* **DATASET CONTENT**
=======

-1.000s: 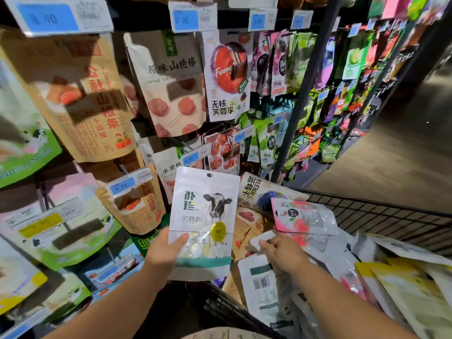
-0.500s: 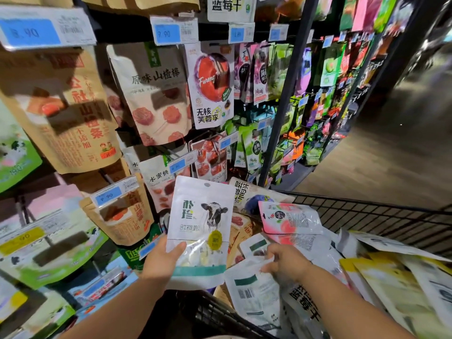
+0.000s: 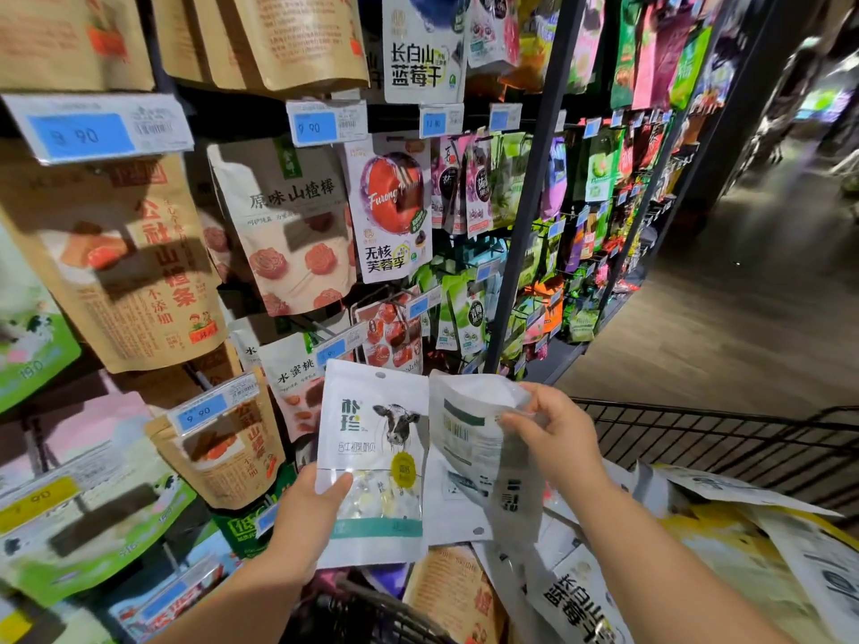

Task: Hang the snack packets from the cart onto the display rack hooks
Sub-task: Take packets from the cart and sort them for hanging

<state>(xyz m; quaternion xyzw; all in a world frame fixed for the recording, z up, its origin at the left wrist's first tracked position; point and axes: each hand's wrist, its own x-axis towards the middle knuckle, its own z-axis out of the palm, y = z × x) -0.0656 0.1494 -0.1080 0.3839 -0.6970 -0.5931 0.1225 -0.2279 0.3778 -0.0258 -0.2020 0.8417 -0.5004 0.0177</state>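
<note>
Left hand (image 3: 307,518): gripping the cow packet (image 3: 376,439) at its lower left edge, thumb lying across the front, centre-bottom of the frame.
Right hand (image 3: 558,439): pinching a 2nd white packet (image 3: 469,439), barcode side showing, touching the cow packet's right edge.
Cart (image 3: 697,411): sitting lower right, holding more packets.
Display rack (image 3: 534,202): filling the left and top.

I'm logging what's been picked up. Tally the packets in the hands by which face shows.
Front showing: 1, the cow packet in the left hand
Back showing: 1, the barcode packet in the right hand
Total: 2
</note>
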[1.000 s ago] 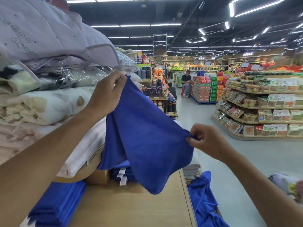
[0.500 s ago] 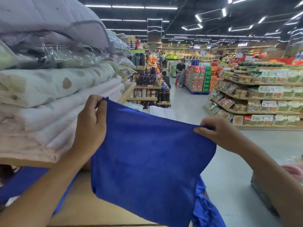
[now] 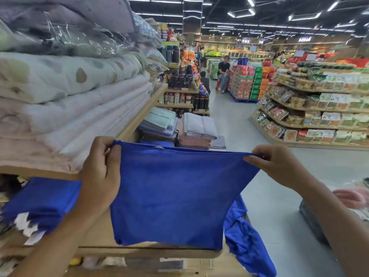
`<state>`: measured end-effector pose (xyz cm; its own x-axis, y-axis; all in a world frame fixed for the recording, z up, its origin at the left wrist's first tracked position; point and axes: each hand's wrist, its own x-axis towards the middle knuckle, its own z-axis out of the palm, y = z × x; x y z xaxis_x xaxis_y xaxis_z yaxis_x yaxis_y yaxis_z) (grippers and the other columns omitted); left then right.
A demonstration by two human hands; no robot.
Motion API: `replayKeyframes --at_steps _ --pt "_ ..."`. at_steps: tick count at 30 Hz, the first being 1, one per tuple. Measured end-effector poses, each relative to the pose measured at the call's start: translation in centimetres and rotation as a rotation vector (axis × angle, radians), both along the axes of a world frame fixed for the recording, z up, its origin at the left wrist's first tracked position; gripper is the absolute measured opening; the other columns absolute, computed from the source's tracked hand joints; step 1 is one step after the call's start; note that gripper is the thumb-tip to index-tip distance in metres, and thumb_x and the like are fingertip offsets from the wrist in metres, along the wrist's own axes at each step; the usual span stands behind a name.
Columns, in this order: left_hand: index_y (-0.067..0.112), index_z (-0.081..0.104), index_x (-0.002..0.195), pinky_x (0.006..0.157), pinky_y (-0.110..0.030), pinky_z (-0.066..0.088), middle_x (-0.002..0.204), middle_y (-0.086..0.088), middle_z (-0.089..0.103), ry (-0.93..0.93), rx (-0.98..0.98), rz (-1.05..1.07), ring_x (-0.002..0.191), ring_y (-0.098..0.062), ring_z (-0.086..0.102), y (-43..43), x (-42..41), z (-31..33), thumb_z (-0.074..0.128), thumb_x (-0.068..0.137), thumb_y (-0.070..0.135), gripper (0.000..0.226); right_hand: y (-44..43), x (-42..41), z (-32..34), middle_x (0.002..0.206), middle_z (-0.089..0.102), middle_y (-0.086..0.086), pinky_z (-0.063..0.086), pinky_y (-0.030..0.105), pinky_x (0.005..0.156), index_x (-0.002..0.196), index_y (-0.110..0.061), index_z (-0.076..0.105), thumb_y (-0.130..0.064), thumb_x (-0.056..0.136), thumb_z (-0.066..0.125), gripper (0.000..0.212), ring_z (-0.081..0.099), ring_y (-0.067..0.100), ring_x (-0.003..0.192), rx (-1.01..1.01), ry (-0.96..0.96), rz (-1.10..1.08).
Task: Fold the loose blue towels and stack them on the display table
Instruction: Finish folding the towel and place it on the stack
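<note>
upper left of the frame: a tall pile of folded bedding, some of it wrapped in clear plastic, fills a wooden shelf. below it, at the lower left, a stack of folded blue towels with white tags lies on the pale wooden display table.

just right of that stack, the left hand pinches the upper left corner of a blue towel, with the thumb facing the camera and the fingers curled over the hem. the towel hangs spread flat across the middle of the frame. its top edge is pulled nearly straight between the two hands and its bottom edge is low over the table's front edge; whether it touches the tabletop is hard to tell.

behind the towel's top edge, at the centre, sit stacks of folded grey and pink towels. farther up the aisle, a seated person in a dark top is beside stacked red and green cartons.

at the centre right, the right hand grips the towel's upper right corner, fingers closed on the cloth. below it, a loose blue towel heap droops off the table's right end. along the right side of the frame run tiered shelves of packaged food.
</note>
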<state>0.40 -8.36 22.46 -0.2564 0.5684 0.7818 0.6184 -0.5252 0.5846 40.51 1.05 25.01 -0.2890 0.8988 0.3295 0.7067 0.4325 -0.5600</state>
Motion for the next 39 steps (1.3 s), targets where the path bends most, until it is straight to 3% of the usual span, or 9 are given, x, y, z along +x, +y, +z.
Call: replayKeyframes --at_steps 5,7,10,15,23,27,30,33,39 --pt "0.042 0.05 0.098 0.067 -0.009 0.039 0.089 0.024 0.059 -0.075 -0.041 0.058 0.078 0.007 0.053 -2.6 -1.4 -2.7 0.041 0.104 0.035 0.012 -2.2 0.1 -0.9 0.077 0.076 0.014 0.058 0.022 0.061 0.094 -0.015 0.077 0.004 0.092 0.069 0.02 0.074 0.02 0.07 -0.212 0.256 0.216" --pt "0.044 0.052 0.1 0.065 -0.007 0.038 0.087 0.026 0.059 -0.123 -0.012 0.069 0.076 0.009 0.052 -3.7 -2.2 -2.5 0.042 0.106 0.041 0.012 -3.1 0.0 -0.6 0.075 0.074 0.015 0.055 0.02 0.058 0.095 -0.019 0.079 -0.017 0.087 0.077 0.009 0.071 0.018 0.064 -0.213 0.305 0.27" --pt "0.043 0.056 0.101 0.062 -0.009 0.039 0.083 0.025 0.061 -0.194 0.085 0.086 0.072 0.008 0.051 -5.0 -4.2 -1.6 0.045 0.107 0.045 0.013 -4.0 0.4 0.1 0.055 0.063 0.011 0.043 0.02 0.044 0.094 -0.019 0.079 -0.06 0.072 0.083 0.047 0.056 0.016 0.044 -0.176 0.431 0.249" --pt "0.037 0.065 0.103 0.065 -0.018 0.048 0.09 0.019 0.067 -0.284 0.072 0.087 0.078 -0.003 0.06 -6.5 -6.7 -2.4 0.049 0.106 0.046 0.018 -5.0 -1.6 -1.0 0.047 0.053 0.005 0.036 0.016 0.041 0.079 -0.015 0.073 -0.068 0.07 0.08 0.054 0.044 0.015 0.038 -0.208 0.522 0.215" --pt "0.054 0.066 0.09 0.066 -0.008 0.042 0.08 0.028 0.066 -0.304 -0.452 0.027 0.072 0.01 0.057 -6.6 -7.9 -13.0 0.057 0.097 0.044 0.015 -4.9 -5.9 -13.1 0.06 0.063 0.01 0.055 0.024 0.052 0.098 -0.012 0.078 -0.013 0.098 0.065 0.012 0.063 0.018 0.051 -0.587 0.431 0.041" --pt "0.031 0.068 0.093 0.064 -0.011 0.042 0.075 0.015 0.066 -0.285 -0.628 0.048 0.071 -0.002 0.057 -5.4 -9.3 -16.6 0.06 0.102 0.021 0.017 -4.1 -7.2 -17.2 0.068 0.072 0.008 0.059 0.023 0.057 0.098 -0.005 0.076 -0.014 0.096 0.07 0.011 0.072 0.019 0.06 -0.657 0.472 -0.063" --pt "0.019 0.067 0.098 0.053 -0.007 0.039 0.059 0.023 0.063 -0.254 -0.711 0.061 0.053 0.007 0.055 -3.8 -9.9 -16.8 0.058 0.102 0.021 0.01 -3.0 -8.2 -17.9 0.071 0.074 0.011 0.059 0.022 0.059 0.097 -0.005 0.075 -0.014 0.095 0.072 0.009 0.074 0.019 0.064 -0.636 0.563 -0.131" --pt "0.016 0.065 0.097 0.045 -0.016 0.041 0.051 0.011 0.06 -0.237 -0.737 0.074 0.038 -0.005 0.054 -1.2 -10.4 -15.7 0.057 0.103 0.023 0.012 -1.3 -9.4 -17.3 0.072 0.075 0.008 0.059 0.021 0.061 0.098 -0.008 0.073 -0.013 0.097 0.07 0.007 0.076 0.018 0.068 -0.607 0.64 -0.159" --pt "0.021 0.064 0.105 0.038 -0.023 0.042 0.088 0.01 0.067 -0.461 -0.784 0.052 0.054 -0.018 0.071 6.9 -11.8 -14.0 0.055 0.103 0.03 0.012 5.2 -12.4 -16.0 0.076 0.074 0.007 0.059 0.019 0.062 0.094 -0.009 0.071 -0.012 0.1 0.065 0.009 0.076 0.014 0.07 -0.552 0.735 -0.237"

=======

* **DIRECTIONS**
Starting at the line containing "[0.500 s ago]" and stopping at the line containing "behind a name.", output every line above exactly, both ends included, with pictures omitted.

* **EXERCISE SOLUTION**
[0.500 s ago] 
[now] 
`<state>`: measured end-effector pose (xyz cm; its own x-axis, y-axis; all in a world frame fixed for the recording, z up, its origin at the left wrist's first tracked position; point and axes: each hand's wrist, its own x-axis towards the middle knuckle, its own z-axis out of the palm, y = z × x; x y z xaxis_x xaxis_y xaxis_z yaxis_x yaxis_y yaxis_z) (grippers and the other columns omitted); left then right.
A demonstration by two human hands; no robot.
Motion API: `replayKeyframes --at_steps _ --pt "_ ..."`. at_steps: tick count at 30 Hz, the first being 1, one per tuple. Measured end-effector poses, each relative to the pose measured at the call's start: translation in centimetres and rotation as a rotation vector (axis × angle, radians), both along the axes of a world frame fixed for the recording, z up, its origin at the left wrist's first tracked position; gripper is the absolute measured opening; the other columns absolute, computed from the source's tracked hand joints; step 1 is one step after the call's start; note that gripper is the thumb-tip to index-tip distance in metres, and thumb_x and the like are fingertip offsets from the wrist in metres, along the wrist's own axes at each step; the usual span stands behind a name.

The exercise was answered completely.